Salvador
Sega Bodega
À l’heure où votre plateforme de streaming préférée entreprend de créer toujours plus de genres musicaux pour optimiser votre morning routine, on aimerait beaucoup voir les algorithmes de Spotify se casser les dents pour tenter de catégoriser le son de Sega Bodega. Quand Salvador Navarrete n’est pas aux commandes du label NUXXE, qu’il dirige avec Shygirl, Coucouchloé et Oklou, le Londonien gère la direction musicale de rappeuses weirdo ou de chanteurs pop névrosés. Au premier abord, il apparaît donc impossible de se fier à la liste d’artistes similaires recommandée par votre distributeur de musique tant cette dernière ressemblera à la foire du Trône des projets obscurs, la salle d’attente des albums imbitables.
Ceci étant, en jouant au jeu de celui qui apposera le qualificatif le plus fumeux sur une scène naissante ou un regroupement d’artistes plus ou moins semblables, on serait tentés de présenter Sega Bodega comme appartenant à la grande famille de la deconstructed club music - pensez Amnesia Scanner, Aisha Devi ou les zinzins d’Absurd Trax. Si on reconnaît volontiers le caractère nébuleux de cette chapelle, elle demeure pourtant aussi vaste que la « dance music » qui inclut aussi bien la deep techno de Abdulla Rashim que la drum’n’bass de Roni Size.
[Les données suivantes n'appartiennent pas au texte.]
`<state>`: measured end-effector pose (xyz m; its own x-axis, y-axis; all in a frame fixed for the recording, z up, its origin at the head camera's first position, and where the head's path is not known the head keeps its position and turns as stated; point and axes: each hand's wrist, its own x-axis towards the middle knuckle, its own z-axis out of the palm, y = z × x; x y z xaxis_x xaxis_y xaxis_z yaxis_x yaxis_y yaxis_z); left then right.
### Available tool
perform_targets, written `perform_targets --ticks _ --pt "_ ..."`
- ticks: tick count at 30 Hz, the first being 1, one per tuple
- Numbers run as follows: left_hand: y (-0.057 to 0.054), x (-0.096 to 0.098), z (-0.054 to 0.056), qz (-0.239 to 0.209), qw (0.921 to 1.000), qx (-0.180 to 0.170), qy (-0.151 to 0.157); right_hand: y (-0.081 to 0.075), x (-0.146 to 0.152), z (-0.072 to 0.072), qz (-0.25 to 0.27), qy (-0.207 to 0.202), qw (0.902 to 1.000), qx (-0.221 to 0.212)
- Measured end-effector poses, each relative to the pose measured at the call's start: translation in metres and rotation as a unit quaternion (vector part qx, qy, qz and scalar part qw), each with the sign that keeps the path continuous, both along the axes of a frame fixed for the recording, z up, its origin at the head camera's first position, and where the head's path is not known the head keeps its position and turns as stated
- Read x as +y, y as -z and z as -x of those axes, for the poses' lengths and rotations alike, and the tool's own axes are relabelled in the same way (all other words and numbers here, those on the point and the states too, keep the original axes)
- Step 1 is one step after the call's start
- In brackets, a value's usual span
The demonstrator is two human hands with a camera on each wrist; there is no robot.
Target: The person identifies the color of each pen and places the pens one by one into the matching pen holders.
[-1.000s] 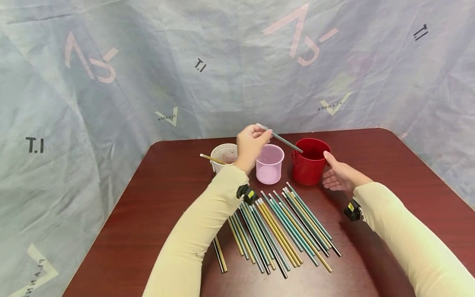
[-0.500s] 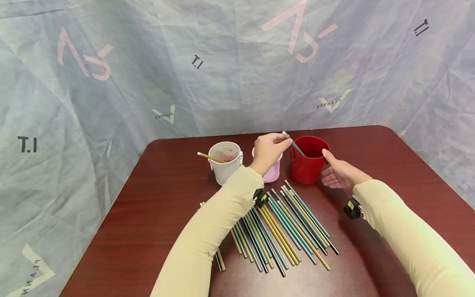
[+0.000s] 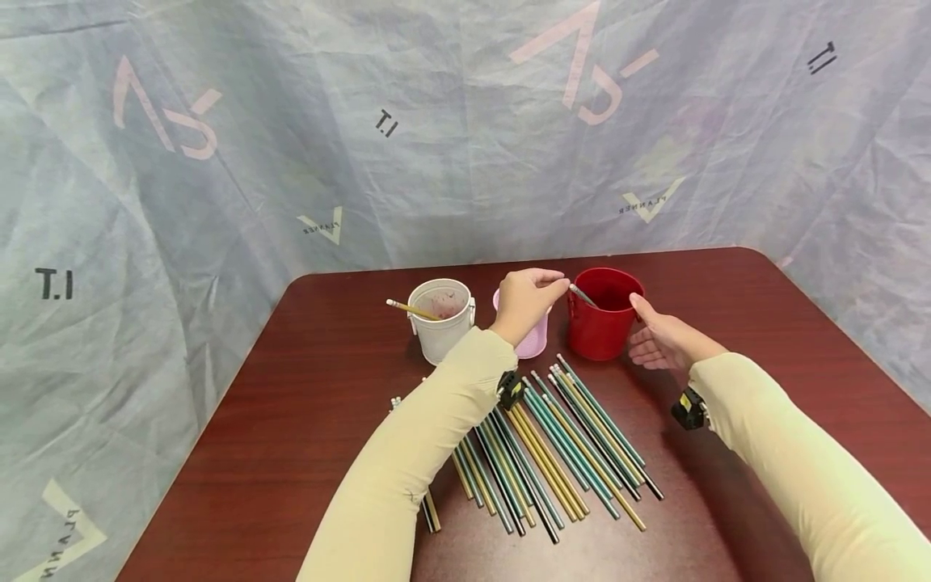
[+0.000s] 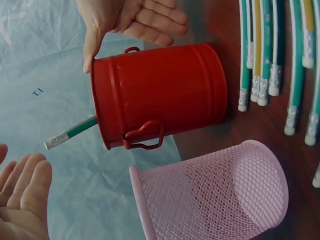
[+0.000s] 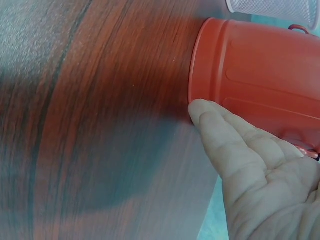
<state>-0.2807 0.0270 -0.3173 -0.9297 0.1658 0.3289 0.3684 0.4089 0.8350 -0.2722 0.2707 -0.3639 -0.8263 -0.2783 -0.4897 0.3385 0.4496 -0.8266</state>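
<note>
A red bucket [image 3: 598,330] stands at the back right of the table. A green pencil [image 4: 79,128] leans in its mouth, its white eraser end sticking out over the rim. My left hand [image 3: 525,302] hovers beside that end with its fingers straight, and the left wrist view shows a gap between fingertips and pencil. On the bucket's other side, my right hand [image 3: 671,336] rests its thumb on the rim. Its straight fingers lie along the lower wall, as the right wrist view shows. A pink mesh cup [image 4: 215,195] stands next to the bucket, partly hidden by my left hand in the head view.
A white bucket [image 3: 445,335] at the back left holds a yellow pencil [image 3: 412,309]. Several green, gold and black pencils [image 3: 553,461] lie in a spread row on the dark red table [image 3: 305,388], partly under my left forearm. A printed grey cloth [image 3: 422,186] hangs behind.
My left hand has moved right to the red bucket and let go of the green pencil, which has slid lower into it. My right hand has stayed at the bucket.
</note>
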Motion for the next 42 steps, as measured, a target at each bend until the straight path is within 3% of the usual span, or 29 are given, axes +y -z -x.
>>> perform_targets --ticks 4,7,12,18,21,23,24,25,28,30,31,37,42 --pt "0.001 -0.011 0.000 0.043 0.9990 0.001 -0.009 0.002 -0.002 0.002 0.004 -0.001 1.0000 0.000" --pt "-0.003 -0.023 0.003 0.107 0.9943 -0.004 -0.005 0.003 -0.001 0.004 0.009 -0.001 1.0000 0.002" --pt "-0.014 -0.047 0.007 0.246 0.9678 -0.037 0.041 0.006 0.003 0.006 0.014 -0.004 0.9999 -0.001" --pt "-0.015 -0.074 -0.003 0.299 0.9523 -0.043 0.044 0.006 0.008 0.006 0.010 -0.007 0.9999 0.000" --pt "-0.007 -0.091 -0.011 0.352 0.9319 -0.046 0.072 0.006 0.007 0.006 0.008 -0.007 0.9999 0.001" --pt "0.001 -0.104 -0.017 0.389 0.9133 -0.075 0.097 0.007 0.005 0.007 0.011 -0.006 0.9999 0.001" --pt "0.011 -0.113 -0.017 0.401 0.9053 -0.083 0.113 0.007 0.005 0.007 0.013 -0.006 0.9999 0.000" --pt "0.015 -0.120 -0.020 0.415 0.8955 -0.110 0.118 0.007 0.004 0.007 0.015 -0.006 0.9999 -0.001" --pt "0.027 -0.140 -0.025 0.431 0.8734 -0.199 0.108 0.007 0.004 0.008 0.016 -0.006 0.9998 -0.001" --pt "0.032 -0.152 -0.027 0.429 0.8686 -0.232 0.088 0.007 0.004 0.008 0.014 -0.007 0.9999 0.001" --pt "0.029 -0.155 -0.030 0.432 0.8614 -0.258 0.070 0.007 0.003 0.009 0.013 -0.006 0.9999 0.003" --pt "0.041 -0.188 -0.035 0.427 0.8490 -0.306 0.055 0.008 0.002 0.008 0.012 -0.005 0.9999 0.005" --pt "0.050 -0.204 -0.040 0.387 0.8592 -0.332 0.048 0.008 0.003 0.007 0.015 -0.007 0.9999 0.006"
Pour vulgariser (et pour s’éviter des débats stériles avec un futur journaliste de Trax), disons que la catégorie susmentionnée tente de s’affranchir du cadre posé par les musiques électroniques traditionnelles en proposant un son club futuriste et en remplaçant les caisses claires par des bruits de flingue, les kicks par des hybridations de verres brisés et les drops par des voix d’aliens surptichées.
Afin de mieux comprendre le travail de Sega Bodega et l’évolution sa musique, il convient tout d’abord de s’attarder sur ses projets antérieurs. Les premières livraisons de Navarrete délivraient un son dur et expérimental et laissaient ses invités s’exprimer sur des productions laboratoires. Un changement important intervient toutefois sur self*care, son précédent EP, où le jeune producteur hybride pour la première fois des sonorités pop à ses influences club habituelles, allant du gabber à la trap. Un projet charnière dans la discographie de l’Irlandais qui utilise alors sa voix pour la toute première fois et met enfin des mots sur ses plus grandes angoisses. Une forme de thérapie évidente pour celui qui entamait à la même période un long processus de désintoxication. Salvadore, son premier album solo s’inscrit également dans une démarche très personnelle et se situe dans la droite ligne de self*care au sens où il permet à Bodega de vider son sac pour alléger des pensées parfois dévastatrices. Si cette pratique s’avère éminemment cathartique, elle lui permet également de laisser entrevoir ses failles, sa vulnérabilité. Sur « U Suck », un diss track sentimental, une voix timide et enfantine viendra accidentellement laisser échapper ses vrais sentiments avant de se rattraper : « I don't mean to be rude but I want you (wait no). ».
À l’image de ses sentiments, la musique de Sega Bodega évolue souvent en rupture. Sur « Masochism », le contraste entre les textures brutes et la superposition de voix douces crée la sensation d'une introspection constante qui, combinée aux boucles entêtantes, témoigne de son impossibilité à stopper le cercle vicieux amoureux dans lequel il est empêtré. Les effets robotiques employés sur sa voix et les textures parfois colorées lui permettent de mettre l’auditeur à distance et cacher un sentiment de solitude pourtant omniprésent. Sur un titre comme « Calvin », on pourrait regretter l’absence des sonorités sombres de ses précédents EP au profit d’une direction musicale plus naïve et résolument plus pop. Ce changement intervient toutefois dans période de transition pour l’artiste dont la mutation n’a pas fini faire bouger les lignes et de déconstruire les perspectives d’évolution de la musique de club, si tant est que cette catégorie veuille encore dire quelque chose.